DIRECTIONS FOR THIS TASK
Each line of data below is to be returned exactly, leaving out any picture.

SOURCE MATERIAL
....

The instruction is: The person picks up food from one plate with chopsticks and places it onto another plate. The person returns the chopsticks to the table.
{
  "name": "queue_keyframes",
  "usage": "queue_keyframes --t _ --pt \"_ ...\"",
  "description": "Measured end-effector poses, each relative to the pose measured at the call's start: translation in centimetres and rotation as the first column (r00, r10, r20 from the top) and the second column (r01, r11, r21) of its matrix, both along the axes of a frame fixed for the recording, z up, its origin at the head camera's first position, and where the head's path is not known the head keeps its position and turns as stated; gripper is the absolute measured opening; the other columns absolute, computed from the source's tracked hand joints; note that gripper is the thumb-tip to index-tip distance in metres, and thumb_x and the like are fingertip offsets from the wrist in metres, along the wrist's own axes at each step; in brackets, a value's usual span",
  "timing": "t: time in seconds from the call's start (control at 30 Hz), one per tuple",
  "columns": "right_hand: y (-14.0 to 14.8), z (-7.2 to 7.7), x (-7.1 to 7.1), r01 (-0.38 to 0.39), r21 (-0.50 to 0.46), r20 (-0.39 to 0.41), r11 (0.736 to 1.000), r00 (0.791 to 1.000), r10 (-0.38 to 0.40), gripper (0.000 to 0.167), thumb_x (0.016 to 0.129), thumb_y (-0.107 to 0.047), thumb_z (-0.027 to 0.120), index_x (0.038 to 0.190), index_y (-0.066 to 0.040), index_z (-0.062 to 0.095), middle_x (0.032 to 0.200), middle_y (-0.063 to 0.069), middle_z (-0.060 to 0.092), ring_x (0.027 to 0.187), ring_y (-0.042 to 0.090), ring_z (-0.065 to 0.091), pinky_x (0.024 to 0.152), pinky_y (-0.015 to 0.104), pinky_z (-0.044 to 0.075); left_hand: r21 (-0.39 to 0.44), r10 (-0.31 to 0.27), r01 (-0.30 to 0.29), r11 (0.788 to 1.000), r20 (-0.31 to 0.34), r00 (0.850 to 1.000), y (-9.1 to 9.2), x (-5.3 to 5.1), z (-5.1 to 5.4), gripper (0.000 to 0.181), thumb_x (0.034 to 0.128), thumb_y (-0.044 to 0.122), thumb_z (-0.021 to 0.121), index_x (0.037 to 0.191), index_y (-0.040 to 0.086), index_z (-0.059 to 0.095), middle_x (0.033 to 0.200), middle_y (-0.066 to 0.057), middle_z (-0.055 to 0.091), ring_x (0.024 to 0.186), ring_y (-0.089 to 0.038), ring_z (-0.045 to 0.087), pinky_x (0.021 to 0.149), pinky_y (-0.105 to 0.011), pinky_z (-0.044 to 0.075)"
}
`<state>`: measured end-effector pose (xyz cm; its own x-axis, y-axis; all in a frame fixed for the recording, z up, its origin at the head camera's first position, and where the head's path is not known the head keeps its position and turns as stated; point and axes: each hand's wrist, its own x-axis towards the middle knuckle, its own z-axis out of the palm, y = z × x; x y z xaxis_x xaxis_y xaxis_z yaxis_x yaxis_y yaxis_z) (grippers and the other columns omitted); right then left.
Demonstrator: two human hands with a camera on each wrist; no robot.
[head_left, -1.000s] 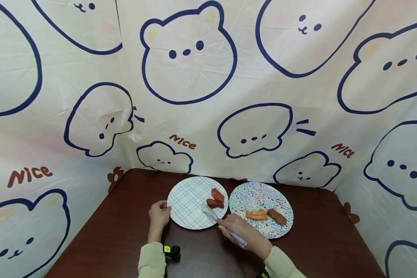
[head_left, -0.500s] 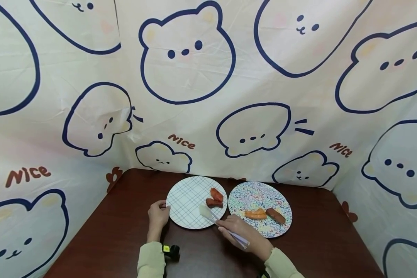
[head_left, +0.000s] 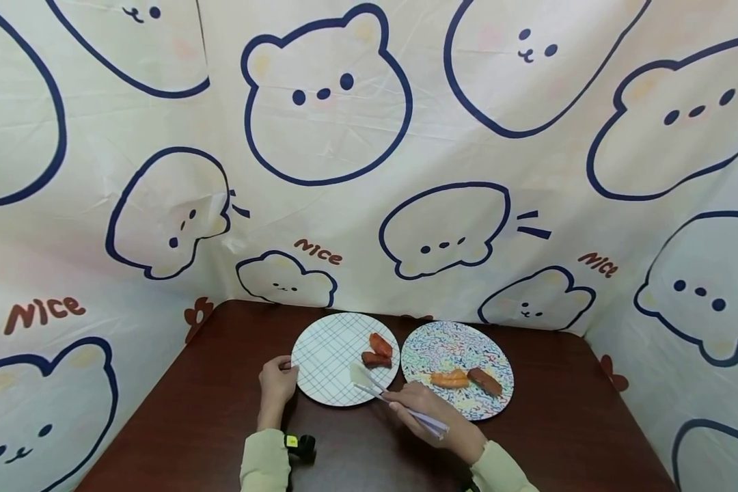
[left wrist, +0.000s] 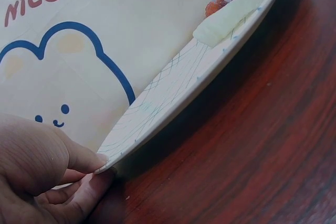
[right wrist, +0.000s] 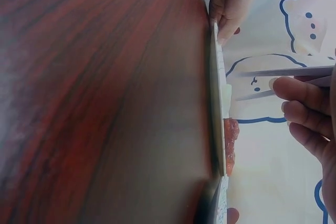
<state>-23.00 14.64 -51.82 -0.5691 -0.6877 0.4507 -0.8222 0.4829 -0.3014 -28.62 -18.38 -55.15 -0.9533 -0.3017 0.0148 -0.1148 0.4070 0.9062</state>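
My left hand [head_left: 278,384] pinches the left rim of a white plate with a blue-green grid [head_left: 326,355], thumb on top in the left wrist view. My right hand [head_left: 438,414] holds a pair of pale purple chopsticks [right wrist: 294,72]. Their tips stand spread over the plate, close to a pale green, slab-like food piece [left wrist: 228,18]. In the right wrist view the tips look apart from that piece. Beside it on the plate lie two glossy reddish-brown food pieces [head_left: 378,350], which look like meat.
A round plate with multicoloured speckles [head_left: 449,342] stands right beside the grid plate. On it lie an orange ridged piece [head_left: 450,379] and a brown oblong piece [head_left: 484,382]. The dark wooden table [head_left: 357,451] meets a cartoon-printed cloth [head_left: 332,212] behind the plates.
The chopsticks have spread apart, and the pale green piece now lies on the plate slightly left of and nearer than before. My left hand keeps its pinch on the rim.
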Motion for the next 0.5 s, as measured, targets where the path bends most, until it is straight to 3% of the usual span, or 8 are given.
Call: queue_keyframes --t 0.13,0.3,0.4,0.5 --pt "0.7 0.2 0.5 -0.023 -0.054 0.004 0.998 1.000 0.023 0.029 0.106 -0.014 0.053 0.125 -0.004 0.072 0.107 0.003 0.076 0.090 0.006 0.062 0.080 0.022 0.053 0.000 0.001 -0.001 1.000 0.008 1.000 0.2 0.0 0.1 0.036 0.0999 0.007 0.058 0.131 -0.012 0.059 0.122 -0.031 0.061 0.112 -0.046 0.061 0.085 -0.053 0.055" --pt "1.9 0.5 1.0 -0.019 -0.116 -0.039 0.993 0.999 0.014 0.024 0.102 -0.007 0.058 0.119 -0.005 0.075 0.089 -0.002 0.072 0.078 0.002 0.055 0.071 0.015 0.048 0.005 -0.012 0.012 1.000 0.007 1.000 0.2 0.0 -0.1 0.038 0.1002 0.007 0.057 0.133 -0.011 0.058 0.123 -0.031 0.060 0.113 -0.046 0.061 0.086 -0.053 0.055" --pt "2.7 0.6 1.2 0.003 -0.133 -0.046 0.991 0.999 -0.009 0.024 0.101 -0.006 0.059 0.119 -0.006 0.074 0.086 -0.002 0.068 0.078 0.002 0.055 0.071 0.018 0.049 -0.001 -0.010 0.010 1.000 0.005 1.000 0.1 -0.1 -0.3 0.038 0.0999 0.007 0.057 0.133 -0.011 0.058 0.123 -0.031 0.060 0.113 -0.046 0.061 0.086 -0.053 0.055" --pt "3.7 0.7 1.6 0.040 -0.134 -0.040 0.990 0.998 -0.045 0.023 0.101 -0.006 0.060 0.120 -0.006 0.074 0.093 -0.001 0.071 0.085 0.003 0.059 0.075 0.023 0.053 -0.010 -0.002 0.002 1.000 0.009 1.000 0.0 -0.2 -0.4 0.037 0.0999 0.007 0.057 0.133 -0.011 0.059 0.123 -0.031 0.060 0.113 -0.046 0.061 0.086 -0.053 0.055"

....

RESPONSE AREA
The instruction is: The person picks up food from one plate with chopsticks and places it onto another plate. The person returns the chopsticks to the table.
{
  "name": "queue_keyframes",
  "usage": "queue_keyframes --t _ --pt \"_ ...\"",
  "description": "Measured end-effector poses, each relative to the pose measured at the call's start: translation in centimetres and rotation as the first column (r00, r10, r20 from the top) and the second column (r01, r11, r21) of its matrix, both along the axes of a frame fixed for the recording, z up, its origin at the head camera's first position, and where the head's path is not known the head keeps its position and turns as stated; gripper is the absolute measured opening; the other columns absolute, computed from the source's tracked hand joints; note that gripper is the thumb-tip to index-tip distance in metres, and thumb_x and the like are fingertip offsets from the wrist in metres, along the wrist's own axes at each step; in brackets, a value's usual span",
  "timing": "t: time in seconds from the call's start (control at 30 Hz), one per tuple",
  "columns": "right_hand: y (-14.0 to 14.8), z (-7.2 to 7.7), x (-7.1 to 7.1), r01 (-0.38 to 0.39), r21 (-0.50 to 0.46), r20 (-0.39 to 0.41), r11 (0.736 to 1.000), r00 (0.791 to 1.000), r10 (-0.38 to 0.40), gripper (0.000 to 0.167), thumb_x (0.016 to 0.129), thumb_y (-0.107 to 0.047), thumb_z (-0.027 to 0.120), index_x (0.038 to 0.190), index_y (-0.066 to 0.040), index_z (-0.062 to 0.095), middle_x (0.032 to 0.200), middle_y (-0.063 to 0.069), middle_z (-0.060 to 0.092), ring_x (0.027 to 0.187), ring_y (-0.042 to 0.090), ring_z (-0.065 to 0.091), pinky_x (0.024 to 0.152), pinky_y (-0.015 to 0.104), pinky_z (-0.044 to 0.075); left_hand: r21 (-0.39 to 0.44), r10 (-0.31 to 0.27), r01 (-0.30 to 0.29), r11 (0.788 to 1.000), r20 (-0.31 to 0.34), r00 (0.850 to 1.000), y (-9.1 to 9.2), x (-5.3 to 5.1), z (-5.1 to 5.4), gripper (0.000 to 0.181), thumb_x (0.034 to 0.128), thumb_y (-0.044 to 0.122), thumb_z (-0.021 to 0.121), index_x (0.037 to 0.191), index_y (-0.040 to 0.086), index_z (-0.059 to 0.095), middle_x (0.033 to 0.200), middle_y (-0.066 to 0.057), middle_z (-0.055 to 0.091), ring_x (0.024 to 0.186), ring_y (-0.089 to 0.038), ring_z (-0.045 to 0.087), pinky_x (0.021 to 0.149), pinky_y (-0.105 to 0.011), pinky_z (-0.044 to 0.075)"
}
`<state>`: measured end-effector pose (xyz cm; its own x-axis, y-axis; all in a frame fixed for the recording, z up, its origin at the head camera's first position, and where the head's path is not known the head keeps its position and turns as stated; point and axes: each hand's wrist, its own x-axis towards the middle knuckle, its own z-axis out of the palm, y = z × x; x y z xaxis_x xaxis_y xaxis_z yaxis_x yaxis_y yaxis_z) (grippers and the other columns omitted); right then left.
Demonstrator: two human hands with a camera on each wrist; no robot.
[head_left, -1.000s] 
[head_left, -0.500s] 
[head_left, +0.000s] 
[left wrist, +0.000s] 
[right wrist, +0.000s] 
<state>-23.00 14.64 -51.82 -0.5691 -0.6877 0.4507 -0.8222 0.4829 -0.3014 -28.62 -18.38 -55.15 -0.9533 -0.3017 0.0148 -0.1148 0.4070 0.9062</state>
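My left hand [head_left: 278,384] pinches the left rim of a white plate with a blue-green grid [head_left: 326,355], thumb on top in the left wrist view. My right hand [head_left: 438,414] holds a pair of pale purple chopsticks [right wrist: 294,72]. Their tips stand spread over the plate, close to a pale green, slab-like food piece [left wrist: 228,18]. In the right wrist view the tips look apart from that piece. Beside it on the plate lie two glossy reddish-brown food pieces [head_left: 378,350], which look like meat.
A round plate with multicoloured speckles [head_left: 449,342] stands right beside the grid plate. On it lie an orange ridged piece [head_left: 450,379] and a brown oblong piece [head_left: 484,382]. The dark wooden table [head_left: 357,451] meets a cartoon-printed cloth [head_left: 332,212] behind the plates.
The chopsticks have spread apart, and the pale green piece now lies on the plate slightly left of and nearer than before. My left hand keeps its pinch on the rim.
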Motion for the next 0.5 s, as measured, targets where the path bends most, until it is straight to 3% of the usual span, or 8 are given.
Call: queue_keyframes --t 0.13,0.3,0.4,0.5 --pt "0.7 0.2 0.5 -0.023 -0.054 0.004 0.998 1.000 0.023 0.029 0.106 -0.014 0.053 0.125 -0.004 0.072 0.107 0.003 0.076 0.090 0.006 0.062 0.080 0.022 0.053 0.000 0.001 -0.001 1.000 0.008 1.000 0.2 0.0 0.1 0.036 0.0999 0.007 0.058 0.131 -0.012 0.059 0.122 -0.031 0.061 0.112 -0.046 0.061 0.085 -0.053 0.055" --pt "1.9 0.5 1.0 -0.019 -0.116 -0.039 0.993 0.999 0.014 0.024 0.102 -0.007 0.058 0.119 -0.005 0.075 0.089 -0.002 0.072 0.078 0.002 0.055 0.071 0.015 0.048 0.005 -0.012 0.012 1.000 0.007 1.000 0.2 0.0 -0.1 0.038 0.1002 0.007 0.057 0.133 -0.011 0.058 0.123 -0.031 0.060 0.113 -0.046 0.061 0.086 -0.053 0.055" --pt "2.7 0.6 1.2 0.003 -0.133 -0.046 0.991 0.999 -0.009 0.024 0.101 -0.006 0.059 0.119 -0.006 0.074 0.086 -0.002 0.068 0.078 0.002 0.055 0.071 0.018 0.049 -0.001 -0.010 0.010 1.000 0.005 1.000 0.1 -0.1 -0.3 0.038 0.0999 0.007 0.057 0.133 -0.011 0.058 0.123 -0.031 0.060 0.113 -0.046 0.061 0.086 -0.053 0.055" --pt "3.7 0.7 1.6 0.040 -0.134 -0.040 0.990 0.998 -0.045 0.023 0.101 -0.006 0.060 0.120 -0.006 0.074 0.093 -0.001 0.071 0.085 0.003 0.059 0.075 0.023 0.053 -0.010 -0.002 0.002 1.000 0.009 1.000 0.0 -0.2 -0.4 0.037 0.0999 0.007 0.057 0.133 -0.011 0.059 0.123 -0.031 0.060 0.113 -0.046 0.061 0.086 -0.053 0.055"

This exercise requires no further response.